EBF3-related disorders were identified just five years ago, so the full spectrum of symptoms and molecular links between the symptom profile and disease severity had not been explored prior to this study.

“The comprehensive characterization of the phenotypic spectrum with algorithmic prediction and functional validation in fruit flies and cell culture was instrumental in making these discoveries,” said first author Cole Diesseroth, a medical student in the Chao lab who is enrolled in Baylor’s dual-degree Medical Scientist Training program. “Together, these approaches revealed the critical role of the ZNF in EBF3’s regulation of developmental processes and the relationship to disease severity.”

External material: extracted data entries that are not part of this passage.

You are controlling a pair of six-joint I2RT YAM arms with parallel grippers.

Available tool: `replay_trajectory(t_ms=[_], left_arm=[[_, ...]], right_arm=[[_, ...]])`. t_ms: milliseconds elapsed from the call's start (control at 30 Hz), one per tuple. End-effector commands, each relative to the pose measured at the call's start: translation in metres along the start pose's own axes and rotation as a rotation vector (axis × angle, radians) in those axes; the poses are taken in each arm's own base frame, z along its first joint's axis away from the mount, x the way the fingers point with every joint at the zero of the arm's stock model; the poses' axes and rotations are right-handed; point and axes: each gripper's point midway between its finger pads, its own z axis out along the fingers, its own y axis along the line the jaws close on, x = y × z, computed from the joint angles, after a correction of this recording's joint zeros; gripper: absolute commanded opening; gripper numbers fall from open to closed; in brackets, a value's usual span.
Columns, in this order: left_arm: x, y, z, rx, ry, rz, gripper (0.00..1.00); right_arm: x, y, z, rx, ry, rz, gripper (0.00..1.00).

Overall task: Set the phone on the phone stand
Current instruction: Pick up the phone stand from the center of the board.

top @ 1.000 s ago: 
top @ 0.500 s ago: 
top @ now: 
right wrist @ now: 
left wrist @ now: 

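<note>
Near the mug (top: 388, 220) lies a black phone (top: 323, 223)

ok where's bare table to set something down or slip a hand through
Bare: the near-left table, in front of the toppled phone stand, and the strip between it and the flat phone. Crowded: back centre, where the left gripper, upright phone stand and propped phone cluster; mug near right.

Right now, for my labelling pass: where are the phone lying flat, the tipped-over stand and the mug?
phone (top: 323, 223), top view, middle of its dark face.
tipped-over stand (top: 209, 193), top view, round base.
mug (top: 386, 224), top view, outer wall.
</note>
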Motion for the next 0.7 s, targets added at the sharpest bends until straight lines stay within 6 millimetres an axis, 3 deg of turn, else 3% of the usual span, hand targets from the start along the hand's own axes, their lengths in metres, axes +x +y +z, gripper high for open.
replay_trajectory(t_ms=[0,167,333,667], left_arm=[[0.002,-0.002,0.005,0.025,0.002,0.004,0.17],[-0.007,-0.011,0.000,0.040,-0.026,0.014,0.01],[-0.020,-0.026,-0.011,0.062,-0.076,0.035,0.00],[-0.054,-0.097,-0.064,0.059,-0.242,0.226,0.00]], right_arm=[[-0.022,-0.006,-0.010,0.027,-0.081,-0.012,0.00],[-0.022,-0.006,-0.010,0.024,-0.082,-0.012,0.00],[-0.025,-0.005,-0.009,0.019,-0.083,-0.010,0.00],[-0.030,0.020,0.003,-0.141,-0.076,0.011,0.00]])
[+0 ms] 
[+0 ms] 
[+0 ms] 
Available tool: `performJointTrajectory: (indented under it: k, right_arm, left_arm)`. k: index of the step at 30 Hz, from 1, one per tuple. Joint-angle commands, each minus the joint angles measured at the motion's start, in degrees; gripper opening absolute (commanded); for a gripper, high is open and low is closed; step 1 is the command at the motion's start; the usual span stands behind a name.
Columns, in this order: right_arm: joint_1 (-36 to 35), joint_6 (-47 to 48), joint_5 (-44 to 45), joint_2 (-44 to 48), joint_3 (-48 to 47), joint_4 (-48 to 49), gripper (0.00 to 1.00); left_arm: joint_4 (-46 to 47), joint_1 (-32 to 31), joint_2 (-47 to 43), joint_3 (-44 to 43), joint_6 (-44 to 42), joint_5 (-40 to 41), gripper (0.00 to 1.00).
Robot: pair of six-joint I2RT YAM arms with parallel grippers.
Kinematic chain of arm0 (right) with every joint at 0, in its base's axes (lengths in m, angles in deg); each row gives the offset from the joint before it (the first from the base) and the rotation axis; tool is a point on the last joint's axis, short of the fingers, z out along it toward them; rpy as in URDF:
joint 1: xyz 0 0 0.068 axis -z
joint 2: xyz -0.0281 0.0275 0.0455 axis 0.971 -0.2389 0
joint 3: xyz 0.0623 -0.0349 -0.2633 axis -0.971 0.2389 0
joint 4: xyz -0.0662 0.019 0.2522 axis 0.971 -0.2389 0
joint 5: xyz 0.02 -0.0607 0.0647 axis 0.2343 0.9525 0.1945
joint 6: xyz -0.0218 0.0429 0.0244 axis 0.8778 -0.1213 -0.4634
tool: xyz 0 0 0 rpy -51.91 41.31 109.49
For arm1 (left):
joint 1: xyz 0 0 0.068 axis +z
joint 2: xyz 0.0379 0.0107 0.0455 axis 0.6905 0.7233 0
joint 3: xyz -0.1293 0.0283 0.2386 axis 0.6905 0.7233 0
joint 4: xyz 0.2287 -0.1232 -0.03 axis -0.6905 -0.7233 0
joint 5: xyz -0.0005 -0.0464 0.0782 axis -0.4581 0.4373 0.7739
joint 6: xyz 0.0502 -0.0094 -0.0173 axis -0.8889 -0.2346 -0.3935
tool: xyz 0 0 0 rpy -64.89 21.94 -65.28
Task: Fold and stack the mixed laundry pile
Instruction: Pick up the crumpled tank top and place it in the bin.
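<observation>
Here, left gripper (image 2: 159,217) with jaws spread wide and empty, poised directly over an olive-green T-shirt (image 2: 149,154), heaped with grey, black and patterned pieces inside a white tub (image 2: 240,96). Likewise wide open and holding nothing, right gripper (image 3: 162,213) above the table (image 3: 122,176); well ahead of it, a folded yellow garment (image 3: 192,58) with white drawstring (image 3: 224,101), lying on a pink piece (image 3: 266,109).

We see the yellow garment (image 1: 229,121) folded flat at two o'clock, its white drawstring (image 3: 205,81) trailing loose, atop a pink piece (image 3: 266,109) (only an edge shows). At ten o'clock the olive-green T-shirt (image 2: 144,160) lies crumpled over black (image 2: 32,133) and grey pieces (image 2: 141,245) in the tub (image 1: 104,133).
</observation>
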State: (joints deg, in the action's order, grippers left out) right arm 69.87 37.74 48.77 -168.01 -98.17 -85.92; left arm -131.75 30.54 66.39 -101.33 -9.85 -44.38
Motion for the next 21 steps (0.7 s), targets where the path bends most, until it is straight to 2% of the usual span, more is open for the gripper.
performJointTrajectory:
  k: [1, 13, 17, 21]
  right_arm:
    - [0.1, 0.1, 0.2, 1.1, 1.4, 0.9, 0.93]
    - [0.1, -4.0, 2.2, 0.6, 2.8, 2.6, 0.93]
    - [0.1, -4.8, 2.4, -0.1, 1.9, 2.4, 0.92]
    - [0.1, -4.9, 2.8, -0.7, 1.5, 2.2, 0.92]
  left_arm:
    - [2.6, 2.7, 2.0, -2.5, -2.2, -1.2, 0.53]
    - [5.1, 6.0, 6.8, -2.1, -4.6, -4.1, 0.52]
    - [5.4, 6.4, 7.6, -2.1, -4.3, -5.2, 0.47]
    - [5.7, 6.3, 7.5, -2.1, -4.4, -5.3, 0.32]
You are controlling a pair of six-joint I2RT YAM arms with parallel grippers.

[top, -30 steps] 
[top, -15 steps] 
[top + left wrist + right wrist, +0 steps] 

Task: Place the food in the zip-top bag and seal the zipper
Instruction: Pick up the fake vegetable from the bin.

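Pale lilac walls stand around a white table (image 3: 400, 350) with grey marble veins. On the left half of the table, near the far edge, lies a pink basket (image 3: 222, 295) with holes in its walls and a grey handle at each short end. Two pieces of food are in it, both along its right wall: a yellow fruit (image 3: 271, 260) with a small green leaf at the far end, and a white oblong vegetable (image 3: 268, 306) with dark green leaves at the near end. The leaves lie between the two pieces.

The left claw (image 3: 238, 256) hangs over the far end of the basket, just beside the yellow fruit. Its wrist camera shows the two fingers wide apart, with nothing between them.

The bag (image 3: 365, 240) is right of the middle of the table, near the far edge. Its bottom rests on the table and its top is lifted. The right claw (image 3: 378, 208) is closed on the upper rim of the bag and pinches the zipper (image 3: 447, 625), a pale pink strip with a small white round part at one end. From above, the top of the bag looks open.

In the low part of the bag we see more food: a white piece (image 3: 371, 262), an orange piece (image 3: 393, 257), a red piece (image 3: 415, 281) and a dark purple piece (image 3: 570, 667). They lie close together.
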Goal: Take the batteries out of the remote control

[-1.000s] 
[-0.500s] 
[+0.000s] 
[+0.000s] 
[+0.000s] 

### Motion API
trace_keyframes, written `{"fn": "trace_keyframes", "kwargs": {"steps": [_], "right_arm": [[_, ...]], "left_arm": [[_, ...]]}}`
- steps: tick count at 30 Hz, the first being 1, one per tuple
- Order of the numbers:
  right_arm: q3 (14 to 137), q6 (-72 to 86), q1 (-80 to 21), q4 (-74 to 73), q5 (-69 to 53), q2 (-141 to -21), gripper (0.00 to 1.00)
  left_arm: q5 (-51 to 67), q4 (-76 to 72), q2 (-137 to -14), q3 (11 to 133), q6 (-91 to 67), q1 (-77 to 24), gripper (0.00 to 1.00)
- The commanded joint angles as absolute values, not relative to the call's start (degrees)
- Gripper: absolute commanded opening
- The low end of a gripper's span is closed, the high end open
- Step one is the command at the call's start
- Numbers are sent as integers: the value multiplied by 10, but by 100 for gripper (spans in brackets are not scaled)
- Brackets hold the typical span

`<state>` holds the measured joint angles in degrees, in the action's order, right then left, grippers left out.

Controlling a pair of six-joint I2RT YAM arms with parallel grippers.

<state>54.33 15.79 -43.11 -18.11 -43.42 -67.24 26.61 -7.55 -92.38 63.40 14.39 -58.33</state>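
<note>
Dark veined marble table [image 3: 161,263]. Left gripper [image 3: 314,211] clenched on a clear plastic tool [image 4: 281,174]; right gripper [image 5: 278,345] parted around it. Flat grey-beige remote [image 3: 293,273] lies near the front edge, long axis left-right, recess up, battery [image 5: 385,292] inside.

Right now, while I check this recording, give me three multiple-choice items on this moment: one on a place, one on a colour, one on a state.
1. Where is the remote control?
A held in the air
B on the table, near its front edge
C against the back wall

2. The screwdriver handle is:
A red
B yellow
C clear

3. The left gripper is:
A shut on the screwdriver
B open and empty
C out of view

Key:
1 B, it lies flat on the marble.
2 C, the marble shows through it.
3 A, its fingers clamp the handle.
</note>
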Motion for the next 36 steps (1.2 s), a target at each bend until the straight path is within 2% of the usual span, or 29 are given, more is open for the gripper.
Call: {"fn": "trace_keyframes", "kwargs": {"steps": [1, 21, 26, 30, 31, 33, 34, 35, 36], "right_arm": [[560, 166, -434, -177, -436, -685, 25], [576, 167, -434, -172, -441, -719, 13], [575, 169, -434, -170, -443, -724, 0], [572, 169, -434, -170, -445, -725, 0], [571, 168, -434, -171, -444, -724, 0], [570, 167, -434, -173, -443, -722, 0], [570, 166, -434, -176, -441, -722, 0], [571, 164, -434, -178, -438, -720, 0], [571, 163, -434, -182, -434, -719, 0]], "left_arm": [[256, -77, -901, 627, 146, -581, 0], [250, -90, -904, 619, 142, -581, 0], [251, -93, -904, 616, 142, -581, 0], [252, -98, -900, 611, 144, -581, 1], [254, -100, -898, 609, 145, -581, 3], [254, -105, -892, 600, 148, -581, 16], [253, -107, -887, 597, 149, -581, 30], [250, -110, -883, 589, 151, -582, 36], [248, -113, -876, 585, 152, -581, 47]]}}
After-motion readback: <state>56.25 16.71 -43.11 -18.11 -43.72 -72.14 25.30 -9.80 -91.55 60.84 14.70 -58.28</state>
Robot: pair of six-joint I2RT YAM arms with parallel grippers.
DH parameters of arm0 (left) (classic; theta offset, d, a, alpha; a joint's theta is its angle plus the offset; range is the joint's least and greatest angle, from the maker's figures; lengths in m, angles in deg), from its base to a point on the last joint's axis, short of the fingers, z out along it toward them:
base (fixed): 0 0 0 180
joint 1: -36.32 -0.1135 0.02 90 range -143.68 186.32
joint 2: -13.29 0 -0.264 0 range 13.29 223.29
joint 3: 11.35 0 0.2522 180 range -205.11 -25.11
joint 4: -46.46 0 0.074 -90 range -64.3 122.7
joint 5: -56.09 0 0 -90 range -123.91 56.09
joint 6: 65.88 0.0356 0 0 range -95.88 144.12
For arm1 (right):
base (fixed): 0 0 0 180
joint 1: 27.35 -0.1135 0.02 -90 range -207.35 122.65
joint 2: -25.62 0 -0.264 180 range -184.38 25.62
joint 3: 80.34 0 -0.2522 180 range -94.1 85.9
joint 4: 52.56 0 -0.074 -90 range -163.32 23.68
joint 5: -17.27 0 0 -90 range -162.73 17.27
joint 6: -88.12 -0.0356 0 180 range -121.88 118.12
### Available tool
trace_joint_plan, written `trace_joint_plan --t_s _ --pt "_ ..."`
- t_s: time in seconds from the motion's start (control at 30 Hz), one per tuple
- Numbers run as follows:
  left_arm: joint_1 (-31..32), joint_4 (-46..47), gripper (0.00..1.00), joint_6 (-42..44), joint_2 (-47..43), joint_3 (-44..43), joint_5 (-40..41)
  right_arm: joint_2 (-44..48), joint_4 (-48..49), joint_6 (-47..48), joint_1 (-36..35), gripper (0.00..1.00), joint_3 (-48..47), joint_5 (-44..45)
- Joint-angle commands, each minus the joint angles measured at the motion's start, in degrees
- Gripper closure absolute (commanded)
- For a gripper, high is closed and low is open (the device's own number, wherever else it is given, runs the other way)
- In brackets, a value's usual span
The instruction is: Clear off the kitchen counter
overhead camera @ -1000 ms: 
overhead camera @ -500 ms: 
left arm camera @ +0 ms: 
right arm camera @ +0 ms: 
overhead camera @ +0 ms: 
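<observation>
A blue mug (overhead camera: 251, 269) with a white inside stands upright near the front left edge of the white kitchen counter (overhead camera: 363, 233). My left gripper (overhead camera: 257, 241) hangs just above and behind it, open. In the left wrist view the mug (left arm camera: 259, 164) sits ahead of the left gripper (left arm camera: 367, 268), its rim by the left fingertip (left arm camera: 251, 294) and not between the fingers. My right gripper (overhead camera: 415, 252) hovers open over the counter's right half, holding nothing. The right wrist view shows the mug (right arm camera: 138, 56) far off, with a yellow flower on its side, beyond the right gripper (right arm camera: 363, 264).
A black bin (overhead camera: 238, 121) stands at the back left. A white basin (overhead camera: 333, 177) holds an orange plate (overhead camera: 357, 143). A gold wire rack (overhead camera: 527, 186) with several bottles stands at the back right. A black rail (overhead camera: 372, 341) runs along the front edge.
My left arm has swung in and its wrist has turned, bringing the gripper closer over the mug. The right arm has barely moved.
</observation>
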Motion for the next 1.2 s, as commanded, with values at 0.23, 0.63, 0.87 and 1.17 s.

The findings of this study will help clinicians in predicting the potential trajectory of the disease and prognosis for each patient diagnosed with EBF3-related autism spectrum and neurodevelopmental disorders. They also will provide the foundation for future mechanistic studies on EBF3-related disorders and will facilitate the development of targeted and personalized therapies for different sub-populations of affected individuals based on molecular findings.

“The quantitative phenotypic and disease severity assessment algorithms developed in this study have the potential for broad applicability across many human neurodevelopmental disorders, including autism spectrum disorders, and can lead to better diagnostic and prognostic predictions as well as new targeted therapies for those conditions,” said Dr. Chao.

Others involved in the study were Vanesa Lerma, Christina Magyar, Jess Pfliger, Aarushi Nayak, Nathan Bliss, Ashley Lemaire, Vinodh Narayanan, Christopher Balak, Ginevra Zanni, Maria Enza Valente, Enrico Bertini, Paul Benke and Michael Wangler. They were affiliated with one or more of the following institutions: Jan and Dan Duncan Neurological Research Institute at Texas Children’s Hospital, Baylor College of Medicine, Case Western Reserve University, Texas A&M University, University of California San Diego, University of Pavia, Bambino Gesu Children’s Hospital, Joe DiMaggio Children’s Hospital and McNair Medical Institute. The study was supported by the National Institutes of Health, the McNair Medical Institute at The Robert and Janice McNair Foundation, Burroughs Wellcome Fund, Mark A. Wallace Endowment, the Child Neurology Society and Foundation, Baylor College of Medicine Medical Scientist Training Program, the 2021 Child Neurology Foundation Neurodevelopmental Disabilities Summer Research Scholarship, The Gordon and Mary Cain Foundation and Annie and Bob Graham, Autism Science Foundation, the European Reference Network for Rare Neurological Diseases and the Italian Ministry of Health.